How to perform the turn in the road

This manoeuvre is often called the three-point-turn but in fact it doesn’t have to be completed in three movements.

The number of moves required will depend upon how wide the road is, how big your car is and the turning circle of your car. And of course, your skill at the manoeuvre!

The turn in the road is not just something you might have to do during your driving test.  You might have to turn your car round if you turn into a dead end road or if the road you’re in is blocked by roadworks or an accident.

And the skills you learn during driving lessons that include the turn in the road will be required in car parks, garages, tight driveways, petrol stations, and lots of other places.

So by perfecting your turn-in-the-road skills you will be laying the foundation for all of your future ‘tight space’ manoeuvres.

When doing any manoeuvre that includes reversing during your driving test, the examiner will watching to make sure that you do not endanger other road users. This means that you need to be fully aware of what is happening around your car at all times and be prepared to wait and give way to others if necessary.

Things the examiner will consider:

  • Effective observation
  • Correct use of controls
  • Reasonable accuracy
  • Correct positioning before and after the turn
  • Dealing with other road users safely

Things you need to consider:

Is the place you’re going to turn the car round safe, legal and convenient?

Examples of unsafe locations include:

  • Bends
  • The brow of a hill
  • Close to junctions
  • Near schools
  • Areas with a lot of pedestrians
  • Busy streets

Is it legal? You can’t turn your car around in a one way street or where you see a ‘no U turns’ sign.

Is it convenient? Don’t try to turn the car round in a busy road unless you really need to. And don’t get in the way of drivers trying to get their car in or out of a driveway.

In the image below, POM stands for Prepare, Observe, Move.


Screen Shot 2015-09-04 at 13.19.47

How to do it

Stop close to and parallel to the kerb to start.

First leg

Prepare: clutch just below biting point.

Observe: good, all round, observations. If you see a car coming that you think will have to stop to let you do the manoeuver, wait. If you see pedestrians anywhere near the car, make sure you don’t drive towards them.

Move: as the car moves forward – very slowly – apply full right lock instantly. If the car picks up speed, slow it down by depressing the clutch and braking if necessary. Look up and down the road as you go. If you see a car approaching. it’s probably best to complete the first leg then wait to see what the vehicle is going to do. Once you’ve stopped check out the vehicle that was approaching. If it’s clearly waiting, it’s safe to continue but keep an eye on it. If the vehicle starts to move again, stop. If you see a pedestrian who might be at risk if you continue – stop immediately and wait for them to pass.

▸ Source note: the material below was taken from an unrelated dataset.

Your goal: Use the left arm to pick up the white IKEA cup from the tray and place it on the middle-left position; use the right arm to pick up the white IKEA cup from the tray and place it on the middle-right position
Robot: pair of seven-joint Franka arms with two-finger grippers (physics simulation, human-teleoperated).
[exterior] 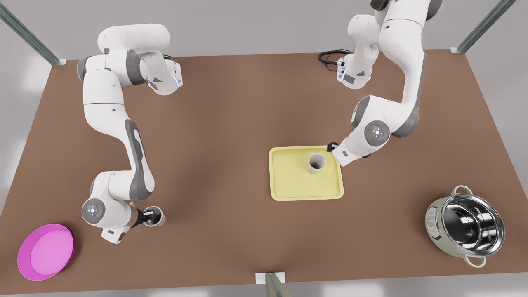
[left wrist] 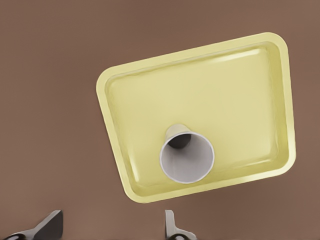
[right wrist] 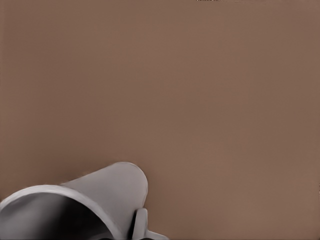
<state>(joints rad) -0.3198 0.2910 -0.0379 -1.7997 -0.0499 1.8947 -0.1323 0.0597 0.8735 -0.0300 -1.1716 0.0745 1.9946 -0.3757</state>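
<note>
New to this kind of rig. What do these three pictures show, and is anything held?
Two white robot arms work over a brown table, which the front view shows from above. The other two pictures come from cameras on the arms' wrists. The left gripper, at the front view's right, is open by the yellow tray, where one white cup stands. The right gripper holds a second white cup close to bare tabletop. A magenta dish and a steel pot sit aside.

One cup (exterior: pixel 317 163) stands on the tray (exterior: pixel 297 185); another cup (exterior: pixel 156 216) sits well toward the front view's left.
</note>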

Just before you get to the kerb, steer left as much as possible while keeping you right foot near the brake. Try not to let the car move to the left while you apply the steering corrections. Stop gently. Secure the car with the handbrake then prepare for the second leg.

Second leg

Select reverse gear. Get to biting point so the car doesn’t roll forwards when you release the handbrake.

Take effective, all round observations. Your last look should be in the direction you’re going – over your right shoulder.

When you’re sure it’s safe to proceed, move slowly and immediately apply full left lock.

Deal with approaching road users and pedestrians as above.

As you approach the kerb, look over your right shoulder. When you get really close to the kerb (see the image below for help with reference points) steer right as much as possible and stop gently without touching the kerb.

Apply the handbrake.

Third leg

Find the biting point. Take good all round observations. Again, your last look should be in the direction you’re going – this time it’s forward.

Deal with approaching road users and pedestrians as above.

When you’re sure it’s safe to proceed, move slowly and immediately apply full right lock as the car moves very slowly.

As the car moves, decide if you’re going to get round without touching the kerb. If not, stop the car. Apply the handbrake. Reverse again after taking appropriate observations and applying left lock. Reverse slowly until you can see you have enough room to complete the manoeuver. Steer right before you stop.  Then select first gear, take more observations and try again!

Note: some roads are too narrow to get round in three movements. That’s ok – the examiner won’t penalise you for taking extra shunts. That’s why it’s called the ‘turn in the road’ – it’s not a three point turn.